(Collection entries)
· · · · · · ·
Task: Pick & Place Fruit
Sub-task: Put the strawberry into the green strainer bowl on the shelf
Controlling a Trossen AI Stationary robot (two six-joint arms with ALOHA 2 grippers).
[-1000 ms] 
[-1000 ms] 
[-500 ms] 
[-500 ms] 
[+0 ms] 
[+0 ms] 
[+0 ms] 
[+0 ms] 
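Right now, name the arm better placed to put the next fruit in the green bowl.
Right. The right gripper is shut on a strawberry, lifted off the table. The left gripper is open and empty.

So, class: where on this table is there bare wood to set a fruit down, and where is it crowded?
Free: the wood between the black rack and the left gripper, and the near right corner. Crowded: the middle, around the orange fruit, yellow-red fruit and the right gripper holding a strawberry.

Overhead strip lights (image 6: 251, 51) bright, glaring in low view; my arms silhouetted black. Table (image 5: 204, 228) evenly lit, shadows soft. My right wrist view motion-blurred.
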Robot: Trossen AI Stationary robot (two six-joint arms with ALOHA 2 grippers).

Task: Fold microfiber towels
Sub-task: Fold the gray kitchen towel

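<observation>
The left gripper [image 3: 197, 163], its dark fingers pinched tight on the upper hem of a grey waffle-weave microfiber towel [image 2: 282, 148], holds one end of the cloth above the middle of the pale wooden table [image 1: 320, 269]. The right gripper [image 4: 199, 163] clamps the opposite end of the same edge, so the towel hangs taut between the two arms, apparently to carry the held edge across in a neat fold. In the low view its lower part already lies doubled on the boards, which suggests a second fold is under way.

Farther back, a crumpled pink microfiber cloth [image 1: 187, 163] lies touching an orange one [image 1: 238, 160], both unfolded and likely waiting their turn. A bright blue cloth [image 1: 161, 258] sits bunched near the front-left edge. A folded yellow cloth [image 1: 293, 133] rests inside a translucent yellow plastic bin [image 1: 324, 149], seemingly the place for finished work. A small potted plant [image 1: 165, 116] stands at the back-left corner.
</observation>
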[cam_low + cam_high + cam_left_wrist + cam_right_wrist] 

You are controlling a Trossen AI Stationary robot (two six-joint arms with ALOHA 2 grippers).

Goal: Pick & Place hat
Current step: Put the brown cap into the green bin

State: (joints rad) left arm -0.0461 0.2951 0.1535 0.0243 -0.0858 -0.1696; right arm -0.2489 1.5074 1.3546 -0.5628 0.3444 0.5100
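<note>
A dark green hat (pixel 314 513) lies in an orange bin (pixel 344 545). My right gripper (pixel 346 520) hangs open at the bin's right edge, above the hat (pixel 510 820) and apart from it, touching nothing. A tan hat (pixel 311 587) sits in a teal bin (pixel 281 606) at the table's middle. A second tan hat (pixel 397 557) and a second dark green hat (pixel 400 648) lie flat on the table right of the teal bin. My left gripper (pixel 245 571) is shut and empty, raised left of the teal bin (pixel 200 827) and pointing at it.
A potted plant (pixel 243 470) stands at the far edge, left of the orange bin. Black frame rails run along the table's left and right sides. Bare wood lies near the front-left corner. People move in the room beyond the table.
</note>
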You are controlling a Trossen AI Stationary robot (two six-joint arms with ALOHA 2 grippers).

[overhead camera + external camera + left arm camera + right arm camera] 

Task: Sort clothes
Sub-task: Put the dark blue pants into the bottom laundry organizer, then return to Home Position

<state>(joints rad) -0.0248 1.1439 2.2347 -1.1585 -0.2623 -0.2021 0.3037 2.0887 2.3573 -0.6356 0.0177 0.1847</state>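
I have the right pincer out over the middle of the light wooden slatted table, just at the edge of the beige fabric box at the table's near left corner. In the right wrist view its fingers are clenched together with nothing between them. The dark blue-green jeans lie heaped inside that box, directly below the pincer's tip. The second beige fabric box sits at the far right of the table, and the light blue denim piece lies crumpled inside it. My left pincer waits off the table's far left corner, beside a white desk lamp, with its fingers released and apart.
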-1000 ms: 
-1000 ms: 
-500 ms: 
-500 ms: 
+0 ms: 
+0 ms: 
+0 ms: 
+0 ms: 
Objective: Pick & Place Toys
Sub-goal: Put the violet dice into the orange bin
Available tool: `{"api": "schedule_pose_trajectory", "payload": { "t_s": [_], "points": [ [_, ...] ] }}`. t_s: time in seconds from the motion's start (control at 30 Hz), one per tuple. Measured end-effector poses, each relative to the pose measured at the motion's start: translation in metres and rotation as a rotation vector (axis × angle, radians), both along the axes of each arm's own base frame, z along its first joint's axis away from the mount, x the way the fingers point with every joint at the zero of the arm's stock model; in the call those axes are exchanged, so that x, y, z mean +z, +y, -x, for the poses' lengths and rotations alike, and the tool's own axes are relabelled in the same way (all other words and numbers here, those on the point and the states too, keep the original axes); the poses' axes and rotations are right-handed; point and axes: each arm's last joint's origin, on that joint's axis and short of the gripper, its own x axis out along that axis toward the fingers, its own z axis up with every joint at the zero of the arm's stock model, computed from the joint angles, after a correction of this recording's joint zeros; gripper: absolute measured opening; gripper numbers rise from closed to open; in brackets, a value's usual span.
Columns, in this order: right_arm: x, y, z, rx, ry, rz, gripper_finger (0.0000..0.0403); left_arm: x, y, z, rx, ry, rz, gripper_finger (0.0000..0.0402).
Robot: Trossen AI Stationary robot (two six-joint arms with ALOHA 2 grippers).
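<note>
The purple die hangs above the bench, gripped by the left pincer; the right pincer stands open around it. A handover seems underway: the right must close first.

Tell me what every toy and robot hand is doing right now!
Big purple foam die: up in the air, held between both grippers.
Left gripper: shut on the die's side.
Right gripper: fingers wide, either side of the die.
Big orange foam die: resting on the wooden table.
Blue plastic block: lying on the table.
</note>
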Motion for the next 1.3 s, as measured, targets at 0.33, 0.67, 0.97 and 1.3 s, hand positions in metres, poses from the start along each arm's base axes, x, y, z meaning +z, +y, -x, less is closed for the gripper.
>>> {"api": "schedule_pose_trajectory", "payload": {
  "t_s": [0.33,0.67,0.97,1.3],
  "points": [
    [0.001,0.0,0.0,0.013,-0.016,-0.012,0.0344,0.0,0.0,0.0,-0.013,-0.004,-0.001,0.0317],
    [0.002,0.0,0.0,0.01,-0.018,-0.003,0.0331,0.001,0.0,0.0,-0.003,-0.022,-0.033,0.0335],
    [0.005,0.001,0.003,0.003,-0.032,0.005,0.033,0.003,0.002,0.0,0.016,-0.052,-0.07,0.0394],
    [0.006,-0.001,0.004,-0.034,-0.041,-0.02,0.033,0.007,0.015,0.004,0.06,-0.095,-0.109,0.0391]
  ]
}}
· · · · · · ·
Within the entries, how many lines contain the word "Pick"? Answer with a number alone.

3